Earlier that day, I’d left the struggling valley behind and gone to my favorite spot on the North Shore, Lynn Canyon, which hadn’t disappointed me. The place was almost unrecognizable under its new soft white blanket, but every bit as beautiful as always.

I had then taken a chance and headed up to Grouse despite the completely overcast skies, still falling snow and failing light. The weather in Vancouver is well known for its last-minute, late-afternoon clearing and the forecast had been optimistic, so I was, too.

I arrived  at the top in an almost empty, cold and dark gondola just before sunset time. The visibility was down to zero as the peak was literally in the clouds. From the exit of the Red Skyride bunker, I could barely see the huge wooden sculptures that sit next to the chalet, a mere hundred meters away.

But I had guessed right. As I walked around, amazed by the thickness of the clouds, a hint of yellow light began to appear above the station. All of a sudden, everything was possible. I got the camera out, and the rest is history. I think the pictures speak for themselves.

I was out for about 2 hours, from before sunset until way past it; from total cloudiness back to it; from a comfortable feeling of warmth to wet and cold feet, frozen pants up to my knees and painful fingers. But the camera never flinched, happily clicking away and hiding between shots inside the relative protection of my open fleece. The temperature wasn’t much below –9 C, and it even got warmer as time went by. But as opposed to the skiers and boarders around me, I didn’t move a lot and spent most of my fun knee-deep in the snow, immobile, waiting.

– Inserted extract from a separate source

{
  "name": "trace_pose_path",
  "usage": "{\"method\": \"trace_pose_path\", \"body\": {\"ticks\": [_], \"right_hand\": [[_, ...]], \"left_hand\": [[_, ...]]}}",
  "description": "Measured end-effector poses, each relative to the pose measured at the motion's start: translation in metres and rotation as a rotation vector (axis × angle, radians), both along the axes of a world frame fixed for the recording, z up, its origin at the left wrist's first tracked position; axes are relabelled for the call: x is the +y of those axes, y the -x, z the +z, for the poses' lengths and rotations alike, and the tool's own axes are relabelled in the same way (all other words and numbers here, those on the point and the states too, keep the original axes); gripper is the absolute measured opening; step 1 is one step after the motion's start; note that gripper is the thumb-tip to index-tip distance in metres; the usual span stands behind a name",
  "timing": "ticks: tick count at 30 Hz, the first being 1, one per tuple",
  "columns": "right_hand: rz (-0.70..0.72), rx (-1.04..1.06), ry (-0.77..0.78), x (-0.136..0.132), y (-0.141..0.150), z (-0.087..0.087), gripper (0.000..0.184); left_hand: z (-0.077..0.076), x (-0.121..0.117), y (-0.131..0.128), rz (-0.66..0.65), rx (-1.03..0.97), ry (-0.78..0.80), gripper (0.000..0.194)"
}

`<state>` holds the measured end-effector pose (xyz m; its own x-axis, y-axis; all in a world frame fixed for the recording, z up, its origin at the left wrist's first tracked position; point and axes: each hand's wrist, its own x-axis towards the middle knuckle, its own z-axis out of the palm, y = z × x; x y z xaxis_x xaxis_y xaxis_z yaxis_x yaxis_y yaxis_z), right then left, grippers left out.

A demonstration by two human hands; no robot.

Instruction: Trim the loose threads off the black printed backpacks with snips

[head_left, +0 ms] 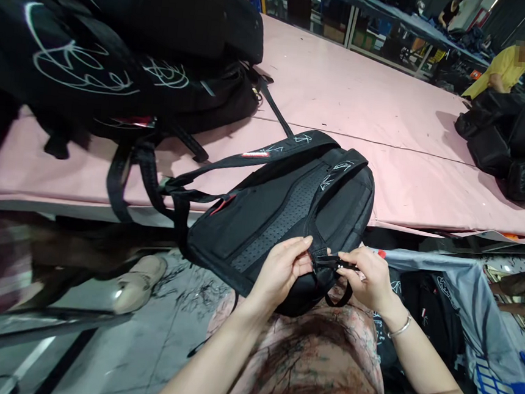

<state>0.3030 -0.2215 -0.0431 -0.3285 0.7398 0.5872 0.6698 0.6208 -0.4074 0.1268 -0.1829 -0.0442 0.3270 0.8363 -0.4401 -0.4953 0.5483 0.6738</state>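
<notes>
A black backpack (pixel 279 214) lies tilted across the pink table's front edge and against my lap, its padded back panel and shoulder straps facing up. My left hand (pixel 285 265) is closed, pinching the lower end of the near shoulder strap (pixel 316 241) beside the bag's side. Just to the right, my right hand (pixel 368 277) is closed on a slim dark tool (pixel 330 261) that looks like thread snips. Its tip points left, at the strap end by my left fingers. Fine detail where strap and tool meet is too small to make out.
Black backpacks with white line drawings (pixel 85 65) are piled at the left on the pink table (pixel 336 87). More black bags (pixel 520 140) lie at the right, near a person in yellow (pixel 498 70). A grey-lined bin (pixel 458 269) holding bags stands by my right arm.
</notes>
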Motion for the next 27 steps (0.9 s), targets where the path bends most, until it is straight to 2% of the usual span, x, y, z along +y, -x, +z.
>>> {"method": "trace_pose_path", "body": {"ticks": [6,12,16,19,23,25,27], "right_hand": [[0.001,0.038,-0.007,0.002,0.001,-0.003,0.017],[-0.028,0.031,0.0,0.002,0.004,-0.006,0.008],[-0.114,0.346,0.22,-0.001,0.003,-0.013,0.008],[-0.195,0.642,0.418,0.001,0.0,-0.018,0.015],[-0.19,0.854,0.546,0.007,-0.004,-0.022,0.024],[-0.222,0.93,0.562,0.011,-0.005,-0.024,0.027],[-0.249,1.03,0.588,0.017,-0.003,-0.026,0.031]], "left_hand": [[0.0,-0.001,-0.001,-0.005,-0.003,0.018,0.047],[0.0,-0.002,-0.003,0.012,-0.001,0.041,0.048],[-0.001,0.0,-0.004,0.042,-0.008,0.02,0.042],[-0.001,0.015,-0.004,0.057,-0.083,-0.008,0.049],[0.0,0.039,-0.01,-0.053,-0.101,-0.093,0.045],[0.0,0.045,-0.018,-0.069,-0.044,-0.129,0.055],[0.0,0.046,-0.026,-0.05,-0.005,-0.206,0.08]]}}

Strangely, I felt, the whole time, as if I was actually re-doing something that had already been done. It wasn’t until I saw the pictures on a computer screen that I realized what it was: the great Samivel had been there before. Maybe not physically – his playground was the Alps – but in essence. Because mountains are mountains and their spirit travels across oceans, and know no boundaries.

I’d just been photographing what he had once painted. Or better, I had been part of it. I had walked inside one of his scenes, a tiny humble photographer trying hard to take pictures of a majestic giant landscape with a miniscule camera. I recognized the pastel tones, the simple lines, the soft curves, the peace all around me, the nostalgia. It was all there. I hope I did him justice.